Nell pulled her coat tighter. She could see her breath. She looked at the shoulder, the foot, the sword, and thought: one star was dying, one was burning hotter than anything she could imagine, and one wasn't even a star at all. All in the same constellation.


"Dad? The belt stars. Are they actually next to each other up there, or do they just look like they are?"

He smiled. "Good question. They look like neighbours, right? Three stars in a neat line. But Alnitak, the left one, is about 800 light-years away. Alnilam, the middle one, is about 1,300 light-years away. And Mintaka, on the right, is around 900."

"So they're nowhere near each other."

"Not even close. Hundreds of light-years apart. They just happen to line up from where we're standing. If you flew to another star system, the belt would fall apart. The hunter wouldn't look like a hunter any more."
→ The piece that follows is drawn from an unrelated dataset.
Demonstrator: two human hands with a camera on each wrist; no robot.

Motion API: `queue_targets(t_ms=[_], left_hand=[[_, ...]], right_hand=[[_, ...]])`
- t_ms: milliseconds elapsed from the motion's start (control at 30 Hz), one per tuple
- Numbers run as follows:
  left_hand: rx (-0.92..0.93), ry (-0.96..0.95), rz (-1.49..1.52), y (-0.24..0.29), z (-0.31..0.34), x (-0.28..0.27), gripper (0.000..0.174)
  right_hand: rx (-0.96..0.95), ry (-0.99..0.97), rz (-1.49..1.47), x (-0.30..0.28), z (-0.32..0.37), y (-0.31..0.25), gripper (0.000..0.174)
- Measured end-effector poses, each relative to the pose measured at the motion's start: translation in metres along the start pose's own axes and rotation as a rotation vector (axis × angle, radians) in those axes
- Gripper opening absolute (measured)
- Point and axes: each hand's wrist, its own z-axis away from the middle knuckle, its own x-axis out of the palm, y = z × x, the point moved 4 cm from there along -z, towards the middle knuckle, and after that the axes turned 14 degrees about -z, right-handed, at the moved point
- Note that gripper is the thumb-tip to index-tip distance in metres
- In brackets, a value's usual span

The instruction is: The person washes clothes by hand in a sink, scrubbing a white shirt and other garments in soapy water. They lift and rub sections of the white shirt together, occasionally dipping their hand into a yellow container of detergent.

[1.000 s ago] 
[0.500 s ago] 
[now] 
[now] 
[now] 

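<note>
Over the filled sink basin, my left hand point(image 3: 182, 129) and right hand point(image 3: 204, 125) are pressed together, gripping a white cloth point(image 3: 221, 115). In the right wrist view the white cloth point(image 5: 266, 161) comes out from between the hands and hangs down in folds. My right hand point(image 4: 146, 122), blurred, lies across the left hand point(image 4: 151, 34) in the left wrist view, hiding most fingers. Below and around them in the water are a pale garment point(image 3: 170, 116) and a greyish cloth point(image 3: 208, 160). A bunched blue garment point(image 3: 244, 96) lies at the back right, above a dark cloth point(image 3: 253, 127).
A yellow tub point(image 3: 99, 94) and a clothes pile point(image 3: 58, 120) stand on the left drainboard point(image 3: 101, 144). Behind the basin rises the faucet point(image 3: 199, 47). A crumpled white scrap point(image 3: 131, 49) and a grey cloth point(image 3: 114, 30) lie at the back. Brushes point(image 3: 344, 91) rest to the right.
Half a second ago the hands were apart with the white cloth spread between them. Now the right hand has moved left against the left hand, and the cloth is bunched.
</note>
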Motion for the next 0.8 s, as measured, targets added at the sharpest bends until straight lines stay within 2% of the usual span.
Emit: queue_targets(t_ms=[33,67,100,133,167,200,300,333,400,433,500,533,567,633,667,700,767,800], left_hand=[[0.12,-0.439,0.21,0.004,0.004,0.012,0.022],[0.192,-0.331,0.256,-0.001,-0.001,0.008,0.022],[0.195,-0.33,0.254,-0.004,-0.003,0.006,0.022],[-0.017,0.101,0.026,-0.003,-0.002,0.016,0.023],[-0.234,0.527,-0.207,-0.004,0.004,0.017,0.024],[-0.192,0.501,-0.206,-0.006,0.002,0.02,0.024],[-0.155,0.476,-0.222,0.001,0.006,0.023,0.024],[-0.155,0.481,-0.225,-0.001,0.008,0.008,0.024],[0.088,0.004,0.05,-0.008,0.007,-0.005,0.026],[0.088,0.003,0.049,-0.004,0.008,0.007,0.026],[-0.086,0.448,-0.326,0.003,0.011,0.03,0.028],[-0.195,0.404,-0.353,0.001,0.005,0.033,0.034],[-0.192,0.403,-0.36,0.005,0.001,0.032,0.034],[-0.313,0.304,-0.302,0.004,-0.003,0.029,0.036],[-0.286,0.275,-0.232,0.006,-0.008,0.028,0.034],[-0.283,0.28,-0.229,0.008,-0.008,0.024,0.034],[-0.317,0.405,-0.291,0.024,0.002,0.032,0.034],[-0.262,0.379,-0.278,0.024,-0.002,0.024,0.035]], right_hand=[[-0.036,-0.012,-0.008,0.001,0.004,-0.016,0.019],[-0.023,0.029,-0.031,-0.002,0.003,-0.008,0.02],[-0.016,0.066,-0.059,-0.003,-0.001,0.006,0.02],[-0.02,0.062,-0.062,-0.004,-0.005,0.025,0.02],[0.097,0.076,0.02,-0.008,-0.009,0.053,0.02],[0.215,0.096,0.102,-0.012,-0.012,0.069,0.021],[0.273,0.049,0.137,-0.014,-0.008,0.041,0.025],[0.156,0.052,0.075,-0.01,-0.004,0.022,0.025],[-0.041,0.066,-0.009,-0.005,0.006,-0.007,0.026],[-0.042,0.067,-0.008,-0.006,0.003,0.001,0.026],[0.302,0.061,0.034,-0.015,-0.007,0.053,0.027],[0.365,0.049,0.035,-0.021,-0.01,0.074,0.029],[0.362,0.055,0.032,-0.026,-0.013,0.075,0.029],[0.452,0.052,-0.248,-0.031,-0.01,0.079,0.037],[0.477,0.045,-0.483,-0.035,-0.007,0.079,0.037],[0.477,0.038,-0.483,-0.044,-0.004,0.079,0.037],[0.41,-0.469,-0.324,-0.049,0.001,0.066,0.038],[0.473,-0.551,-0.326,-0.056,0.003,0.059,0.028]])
"So constellations are just... an accident? Of where we are?"

"Every single one."

Nell looked at the whole shape. The shoulders. The belt. The feet. The sword. And she thought about how it would crumble from somewhere else. A pattern that only worked from one tiny point in the galaxy. From Earth. From her garden. From exactly where she was standing, on a Tuesday night, in her slippers, during a power cut.


The lights flickered back on. The streetlamp at the end of the road buzzed to life. The stars thinned. Orion was still there, but fainter now, the belt and the two bright corners holding on while everything else washed away.
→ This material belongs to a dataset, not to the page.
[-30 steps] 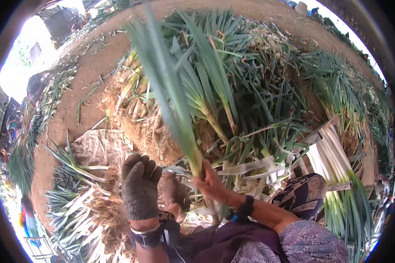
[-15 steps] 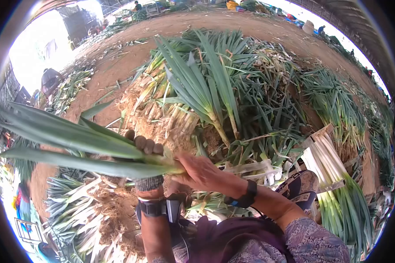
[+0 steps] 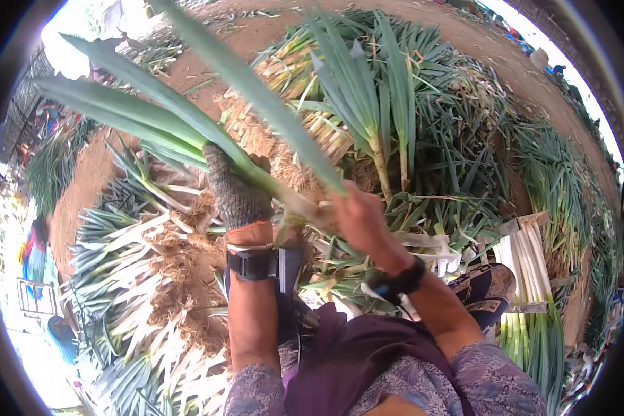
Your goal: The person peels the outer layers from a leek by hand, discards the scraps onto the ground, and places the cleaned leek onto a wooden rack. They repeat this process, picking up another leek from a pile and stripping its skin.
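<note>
Above the lap, just in front of the body, we see a thick leek with broad blue-green leaves and a pale stalk (image 3: 284,194), held slantwise between the two hands. The left hand (image 3: 239,187), in a grey knitted glove (image 3: 248,202), is curled round it where leaves and stalk meet; the leaves fan out past the glove to the upper left. The bare right hand (image 3: 362,218) is closed, pinching the lower end of a long, flat green leaf (image 3: 267,107) that slants up and leftward. The stalk's lower end meets this hand, but we cannot tell whether the fingers grip it as well.

Beyond the hands we find a large heap of dark green leeks (image 3: 464,139), with tan, stringy roots (image 3: 312,145) along its near left side. Beside the left forearm lie many white-stalked leeks with brown roots (image 3: 132,256). To our right, a neat bundle of clean white-and-green leeks (image 3: 527,256) lies against a pale wooden slat (image 3: 523,307). We see a black band (image 3: 402,277) on the right wrist and purple cloth (image 3: 353,353) over the lap.
</note>
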A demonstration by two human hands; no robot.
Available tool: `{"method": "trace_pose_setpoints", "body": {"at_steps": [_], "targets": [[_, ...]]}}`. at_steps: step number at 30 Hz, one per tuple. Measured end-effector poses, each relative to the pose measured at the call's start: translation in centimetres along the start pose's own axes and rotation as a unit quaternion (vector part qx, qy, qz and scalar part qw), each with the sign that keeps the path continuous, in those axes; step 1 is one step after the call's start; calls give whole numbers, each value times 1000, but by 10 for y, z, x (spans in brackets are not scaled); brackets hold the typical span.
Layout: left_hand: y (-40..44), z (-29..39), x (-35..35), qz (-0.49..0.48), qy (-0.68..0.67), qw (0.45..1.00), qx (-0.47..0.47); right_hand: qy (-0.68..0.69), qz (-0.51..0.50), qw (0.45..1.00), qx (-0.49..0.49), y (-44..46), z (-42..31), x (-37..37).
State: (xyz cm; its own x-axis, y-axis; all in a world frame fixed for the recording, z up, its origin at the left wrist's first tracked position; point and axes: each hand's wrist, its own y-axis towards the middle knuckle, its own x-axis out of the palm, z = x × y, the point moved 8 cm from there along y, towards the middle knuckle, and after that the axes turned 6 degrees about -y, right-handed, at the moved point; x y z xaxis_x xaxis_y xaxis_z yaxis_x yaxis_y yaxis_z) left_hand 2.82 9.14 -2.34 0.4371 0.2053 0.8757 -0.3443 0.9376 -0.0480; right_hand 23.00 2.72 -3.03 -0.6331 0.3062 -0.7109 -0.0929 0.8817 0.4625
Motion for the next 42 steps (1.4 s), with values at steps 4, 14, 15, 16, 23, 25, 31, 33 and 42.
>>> {"method": "trace_pose_setpoints", "body": {"at_steps": [4,14,15,16,23,25,31,33,42], "targets": [[3,34,7,0,-59,996,69,-301,-183,932,88,-88,154,3],[-2,54,52,-269,-159,950,-24,-85,-58,983,149,-14,141,-57],[-5,45,55,-247,-177,952,-34,26,-100,987,126,10,96,-52],[-9,35,59,-226,-196,953,-44,136,-140,976,99,27,51,-44],[-22,7,54,-88,-35,996,-5,344,-384,854,71,37,-61,8],[-23,6,63,-192,-119,973,-37,517,-324,785,108,42,-56,30],[-22,-18,37,-124,9,987,-103,706,-192,649,211,53,-54,42],[-23,-20,37,-114,-5,986,-118,698,-171,670,186,47,-47,48],[-46,-34,56,-179,57,977,-104,740,1,652,168,13,-31,42]]}}
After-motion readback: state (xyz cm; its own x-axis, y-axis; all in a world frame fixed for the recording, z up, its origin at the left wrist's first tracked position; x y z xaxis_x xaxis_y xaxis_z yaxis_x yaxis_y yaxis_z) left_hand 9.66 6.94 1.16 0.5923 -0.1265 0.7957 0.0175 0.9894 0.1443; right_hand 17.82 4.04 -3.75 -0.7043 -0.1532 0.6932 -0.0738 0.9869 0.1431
"I can't see the nebula any more," Nell said.

"It's still there."

She went inside, found a pencil, and opened the back of an old school notebook. She drew three dots for the belt, a red circle for the shoulder, a blue one for the foot. She wrote 800 ly and 1,300 ly and 650 ly next to the stars, and drew arrows showing how far apart they really were. Then she wrote one line underneath:

It only looks like a hunter from here.

She left the notebook open on her desk, went to bed, and wondered what the sky would look like from Rigel.


Try This

Grab a pencil, a blanket, and a clear night. Find Orion's Belt. Three stars in a short, straight line in the southern sky (if you're in the Northern Hemisphere). Once you've found the belt, try to spot the reddish star above it to the left (Betelgeuse) and the bright blue-white star below it to the right (Rigel). Can you tell the difference in colour? If you have binoculars, point them at the middle star of the sword. You might be able to see the fuzzy glow of the Orion Nebula.

Draw what you see. Label the stars. Then look up how far away each one really is, and write the distances next to your drawing.

Talk about this with a grown-up: if constellations only look the way they do from Earth, what would the sky look like from a planet orbiting a completely different star?